The current R67-billion Eskom is asking for, covers the claw backs for three years in the MYPD3 tariff cycle, the 2014/15, 2015/16 and 2016/17 years.
The additional application, which could be filed as soon as the end of July, will be for the 2017/18 financial year - or the final year in the MYPD3 cycle.
The utility is also contemplating taking Nersa’s most recent tariff decision of 5.23%, made late last year, on review.
Eskom is however seeking a “phased approach” to the RCA application whereby it would get a 2% tariff increase in the coming years.
But public submissions to Nersa on the RCA applications has revealed a host of criticism against Eskom’s, underscored by continued mistrust of the utility due to corruption scandals that have plagued it.
The bulk of the clawback, or what amounts to R44.3-billion, is due to the variance in electricity sales.
Eskom sold significantly less electricity than forecast in the MYPD3, which it attributes to the downturn in the economy and a decreased reliance on Eskom amongst other reasons.
The methodology that Nersa uses to inform its decisions does allow for this, according to Eskom, to ensure that it can recover the fixed and some of the variable costs it incurs to provide electricity as a regulated entity.

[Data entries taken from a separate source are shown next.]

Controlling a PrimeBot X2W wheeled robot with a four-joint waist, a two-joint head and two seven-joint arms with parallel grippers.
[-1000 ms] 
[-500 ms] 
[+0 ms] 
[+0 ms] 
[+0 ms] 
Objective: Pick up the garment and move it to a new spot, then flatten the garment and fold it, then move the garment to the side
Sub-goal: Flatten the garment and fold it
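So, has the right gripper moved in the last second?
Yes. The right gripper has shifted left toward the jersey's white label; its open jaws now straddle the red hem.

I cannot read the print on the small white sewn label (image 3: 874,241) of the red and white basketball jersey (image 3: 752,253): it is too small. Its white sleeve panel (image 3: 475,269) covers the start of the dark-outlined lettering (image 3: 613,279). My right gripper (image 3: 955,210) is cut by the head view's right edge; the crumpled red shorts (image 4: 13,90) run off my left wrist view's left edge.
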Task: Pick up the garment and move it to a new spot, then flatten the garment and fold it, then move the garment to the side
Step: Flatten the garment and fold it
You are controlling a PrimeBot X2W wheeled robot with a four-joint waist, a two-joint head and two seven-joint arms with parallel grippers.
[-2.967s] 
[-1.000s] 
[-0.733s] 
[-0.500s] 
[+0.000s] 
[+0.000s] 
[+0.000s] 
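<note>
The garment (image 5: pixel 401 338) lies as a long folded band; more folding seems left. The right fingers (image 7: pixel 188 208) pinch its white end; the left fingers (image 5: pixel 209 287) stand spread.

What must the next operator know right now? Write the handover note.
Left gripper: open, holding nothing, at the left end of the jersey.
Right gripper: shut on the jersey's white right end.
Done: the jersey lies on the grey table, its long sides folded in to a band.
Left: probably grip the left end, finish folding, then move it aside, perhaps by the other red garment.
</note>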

Fixed costs typically account for 65 % to 70% in any revenue decision for a coal based utility, according to Hasha Tlhotlhalemaje, Eskom’s general manager for regulation.
This is standard practise globally, said Eskom specialist in corporate finance Deon Joubert, and also provides a mechanism to adjust for “uncontrollable elements” such as changes in economic growth, and fuel prices which can be difficult to forecast. This approach also ensures that a utility is not perversely incentivised to make very conservative forecasts that would ensure it is awarded windfall profits.
Eskom works on the basis that its costs are prudently incurred added Tlhotlhalemaje.
But the efficiency and prudency of Eskom’s costs have been the subject of intense debate.
In its submission to Nersa, the Organisation Undoing Tax Abuse (Outa) said that in terms of the methodology Eskom is able to recover fixed costs (such as operating costs) and variable costs (mainly primary energy ie coal).
But the process allows Eskom to continue to incur these costs, regardless of whether its sales volumes increases or decreases. The organisation said that the rule in the methodology relating to qualifying expenses is “grossly flawed, as it doesn’t curb or minimise expenses which could be ill-conceived or related to maladministration [and] corruption.”
“It allows for prior year inefficiencies and undue expenses to be perpetuated into the future,” it said.
Along with a 0% adjustment in tariffs, Outa want to see the methodology reviewed to ensure Eskom cannot get excessive revenue recoveries through the RCA process and to address shortcomings relating to the use and updating of assumptions.s
Eskom however believes its application is solid, and is soundly informed by Nersa’s previous decision on an RCA application for the first year of the MYPD3 cycle.
Eskom is not contemplating a scenario where the RCA is not awarded said Tlhotlhalemaje.
Nersa did not respond to a request for comment.